REMEMBER YOUR ROOTS: Isle of Skye investment plan is urged to recognise crofting

A busy recent cattle sale in Portree Pic Willie Urquhart


An investment plan for Skye and Raasay devised by Highland Council must take account of crofting’s contribution to the social and economic well-being of the islands.

Those were the comments of Roddy Murray, former Western Isles councillor and now the grazings clerk for Tarskavaig in Sleat, who this week voiced his concern that there was no mention of crofting at all in the ‘Skye and Raasay Future’ plan published in August with the full backing of all four local councillors.

He told the Free Press: “There are 61 projects listed in the plan but not a single mention of crofting. Crofting is the basis for so many of the settlements on Skye outwith Portree, Broadford and Kyleakin and this should have been acknowledged.

“There is quite a significant impact from crofting on the economic and social well-being of Skye and Raasay. You only have to look at the 1,300 high quality calves sold for high prices last week in Portree to see that.”

In terms of infrastructure improvements to support crofting, Mr Murray said the auction mart in Portree must be redeveloped to improve parking and animal welfare, and an abattoir facility must be provided so that livestock does not have to be driven to Dingwall.

He added: “We are being told by the Scottish Crofting Federation that there is a huge demand for new crofts.

“To meet that demand we either have to encourage landowners to make this happen or there has to be acquisition of an estate.

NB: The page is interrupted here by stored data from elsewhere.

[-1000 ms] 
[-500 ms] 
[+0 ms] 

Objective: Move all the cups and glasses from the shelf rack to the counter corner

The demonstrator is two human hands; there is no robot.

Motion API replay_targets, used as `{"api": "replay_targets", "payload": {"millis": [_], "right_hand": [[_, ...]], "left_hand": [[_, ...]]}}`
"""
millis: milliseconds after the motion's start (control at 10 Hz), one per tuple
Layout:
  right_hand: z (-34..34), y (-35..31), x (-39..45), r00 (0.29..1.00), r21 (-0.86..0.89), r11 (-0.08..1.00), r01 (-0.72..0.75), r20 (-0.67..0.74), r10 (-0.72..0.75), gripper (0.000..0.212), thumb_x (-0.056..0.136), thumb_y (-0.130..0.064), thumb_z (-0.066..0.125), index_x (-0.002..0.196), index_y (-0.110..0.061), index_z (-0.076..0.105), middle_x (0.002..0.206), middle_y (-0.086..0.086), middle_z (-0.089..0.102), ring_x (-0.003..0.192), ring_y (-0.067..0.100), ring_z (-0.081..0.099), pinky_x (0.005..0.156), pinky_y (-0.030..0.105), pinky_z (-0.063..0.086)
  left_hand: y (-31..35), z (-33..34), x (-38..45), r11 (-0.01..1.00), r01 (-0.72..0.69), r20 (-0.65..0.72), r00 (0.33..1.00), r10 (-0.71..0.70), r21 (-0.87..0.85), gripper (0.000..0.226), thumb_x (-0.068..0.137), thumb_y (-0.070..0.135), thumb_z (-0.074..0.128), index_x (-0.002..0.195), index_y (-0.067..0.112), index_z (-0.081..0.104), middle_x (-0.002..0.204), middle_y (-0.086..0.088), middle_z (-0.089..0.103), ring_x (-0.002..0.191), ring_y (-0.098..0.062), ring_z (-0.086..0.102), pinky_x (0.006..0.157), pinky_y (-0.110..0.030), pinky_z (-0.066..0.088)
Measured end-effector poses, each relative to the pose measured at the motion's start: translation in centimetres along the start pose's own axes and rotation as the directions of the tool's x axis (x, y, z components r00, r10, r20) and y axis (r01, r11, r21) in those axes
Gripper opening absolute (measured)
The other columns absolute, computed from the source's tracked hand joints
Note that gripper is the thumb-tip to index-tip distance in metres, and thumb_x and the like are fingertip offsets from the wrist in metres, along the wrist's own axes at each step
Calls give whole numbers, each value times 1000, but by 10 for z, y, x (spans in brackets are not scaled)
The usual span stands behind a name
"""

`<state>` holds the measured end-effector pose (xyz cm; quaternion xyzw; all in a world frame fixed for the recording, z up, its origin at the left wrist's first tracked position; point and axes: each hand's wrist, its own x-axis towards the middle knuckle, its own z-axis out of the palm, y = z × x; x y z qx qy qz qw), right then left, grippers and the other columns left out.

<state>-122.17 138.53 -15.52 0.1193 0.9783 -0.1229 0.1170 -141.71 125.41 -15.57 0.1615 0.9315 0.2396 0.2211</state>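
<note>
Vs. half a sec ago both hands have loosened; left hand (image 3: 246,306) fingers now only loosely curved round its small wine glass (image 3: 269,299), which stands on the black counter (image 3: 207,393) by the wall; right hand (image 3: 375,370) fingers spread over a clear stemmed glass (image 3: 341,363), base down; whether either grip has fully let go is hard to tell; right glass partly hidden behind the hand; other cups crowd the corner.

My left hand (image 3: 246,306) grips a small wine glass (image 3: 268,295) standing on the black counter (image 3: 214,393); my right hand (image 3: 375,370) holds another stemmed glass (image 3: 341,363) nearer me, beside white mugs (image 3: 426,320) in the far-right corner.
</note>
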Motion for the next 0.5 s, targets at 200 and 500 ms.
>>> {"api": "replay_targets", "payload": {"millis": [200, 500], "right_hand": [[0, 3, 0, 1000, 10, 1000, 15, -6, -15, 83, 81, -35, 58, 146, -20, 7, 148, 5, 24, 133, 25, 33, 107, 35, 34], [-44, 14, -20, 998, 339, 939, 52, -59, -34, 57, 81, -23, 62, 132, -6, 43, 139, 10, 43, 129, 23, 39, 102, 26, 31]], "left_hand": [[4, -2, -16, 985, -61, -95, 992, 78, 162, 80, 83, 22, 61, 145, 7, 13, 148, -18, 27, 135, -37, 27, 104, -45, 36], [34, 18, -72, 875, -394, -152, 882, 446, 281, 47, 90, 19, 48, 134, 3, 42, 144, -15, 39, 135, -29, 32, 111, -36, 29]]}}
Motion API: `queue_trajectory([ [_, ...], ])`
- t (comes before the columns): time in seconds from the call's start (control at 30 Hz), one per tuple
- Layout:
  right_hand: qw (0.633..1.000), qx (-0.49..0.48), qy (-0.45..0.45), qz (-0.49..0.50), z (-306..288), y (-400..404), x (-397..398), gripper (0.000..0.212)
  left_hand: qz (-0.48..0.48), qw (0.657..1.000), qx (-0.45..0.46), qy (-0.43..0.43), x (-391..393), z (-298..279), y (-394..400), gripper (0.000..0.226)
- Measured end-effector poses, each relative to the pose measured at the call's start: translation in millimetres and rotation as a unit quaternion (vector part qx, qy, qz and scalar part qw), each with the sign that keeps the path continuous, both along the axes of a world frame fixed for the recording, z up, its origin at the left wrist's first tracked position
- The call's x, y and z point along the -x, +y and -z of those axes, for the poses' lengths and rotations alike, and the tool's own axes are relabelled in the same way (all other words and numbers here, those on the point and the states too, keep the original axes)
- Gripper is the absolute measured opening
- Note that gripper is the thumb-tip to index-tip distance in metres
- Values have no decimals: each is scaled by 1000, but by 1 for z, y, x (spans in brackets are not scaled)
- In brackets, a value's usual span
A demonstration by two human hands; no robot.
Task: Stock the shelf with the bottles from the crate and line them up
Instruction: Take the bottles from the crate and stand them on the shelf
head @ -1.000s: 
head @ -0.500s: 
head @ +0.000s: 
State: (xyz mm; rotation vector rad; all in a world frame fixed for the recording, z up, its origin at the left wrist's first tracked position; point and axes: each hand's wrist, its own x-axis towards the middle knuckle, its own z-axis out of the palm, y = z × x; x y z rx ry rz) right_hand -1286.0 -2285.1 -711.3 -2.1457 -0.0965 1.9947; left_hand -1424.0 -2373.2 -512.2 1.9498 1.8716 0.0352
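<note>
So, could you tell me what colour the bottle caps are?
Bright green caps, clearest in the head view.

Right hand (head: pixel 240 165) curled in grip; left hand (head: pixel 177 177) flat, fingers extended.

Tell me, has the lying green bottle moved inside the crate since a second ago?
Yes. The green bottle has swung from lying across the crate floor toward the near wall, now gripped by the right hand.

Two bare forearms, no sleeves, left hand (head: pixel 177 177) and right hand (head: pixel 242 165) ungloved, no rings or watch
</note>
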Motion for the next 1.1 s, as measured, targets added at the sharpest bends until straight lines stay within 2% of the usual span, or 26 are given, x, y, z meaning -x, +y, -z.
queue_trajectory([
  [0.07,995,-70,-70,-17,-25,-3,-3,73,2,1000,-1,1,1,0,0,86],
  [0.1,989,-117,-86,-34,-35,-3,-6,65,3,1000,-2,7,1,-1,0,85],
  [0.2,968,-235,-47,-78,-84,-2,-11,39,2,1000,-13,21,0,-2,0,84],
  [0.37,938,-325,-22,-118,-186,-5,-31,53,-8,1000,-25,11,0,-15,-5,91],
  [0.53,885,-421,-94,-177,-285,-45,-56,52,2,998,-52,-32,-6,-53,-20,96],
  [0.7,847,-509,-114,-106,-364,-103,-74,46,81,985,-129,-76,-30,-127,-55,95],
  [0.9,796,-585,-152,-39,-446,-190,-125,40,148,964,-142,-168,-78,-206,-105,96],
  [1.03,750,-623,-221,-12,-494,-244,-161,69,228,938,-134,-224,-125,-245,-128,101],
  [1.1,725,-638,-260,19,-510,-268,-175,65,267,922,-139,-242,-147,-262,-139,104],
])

“If we want to keep our young people in our communities we need to address the availability of crofts.”

The Scottish Government are guilty of an “abject failure” when it comes to creating new crofts on publicly-owned land, Mr Murray added.

Stung by the criticism, the council said they hoped to “discuss the plan further with organisations like the Crofting Commission” and would be keen to hear from any other interested parties. 

A spokeswoman said: “Skye and Raasay Future has been prepared with and by wider representatives of the community across the area.

“It reflects people’s vision and priorities for the future, following feedback gathered through workshops and online consultations held throughout the year.

“In workshop discussions, the important role that crofting plays in the identity and culture of Skye and Raasay communities has been clearly referenced.

“In particular, we draw attention to the references which can be found in the full report and ‘storymap’ at”

Skye councillor John Finlayson said all stakeholders should be involved in “shaping, evaluating and changing” the plan’s priorities and he acknowledged the importance of crofting “in all its guises” across Skye and Raasay.

He added: “Crofting is still a central part of life on Skye and while it is part of our history and culture it will also I hope continue to be a key part of our future and it is an important element of SARF.

“As those who took part in the engagement to create the initial plan agreed, it is important that representatives from the crofting community are fully engaged in the continued development and implementation of the plan and I am confident this will happen.”